ACTIVITY: Every line containing the word "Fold" is to be copied from the data below.

DATA BLOCK:
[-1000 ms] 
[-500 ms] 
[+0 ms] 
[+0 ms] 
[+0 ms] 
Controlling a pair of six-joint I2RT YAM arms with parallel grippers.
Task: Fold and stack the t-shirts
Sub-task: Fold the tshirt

OUTPUT OF THE EXERCISE:
Task: Fold and stack the t-shirts
Sub-task: Fold the tshirt

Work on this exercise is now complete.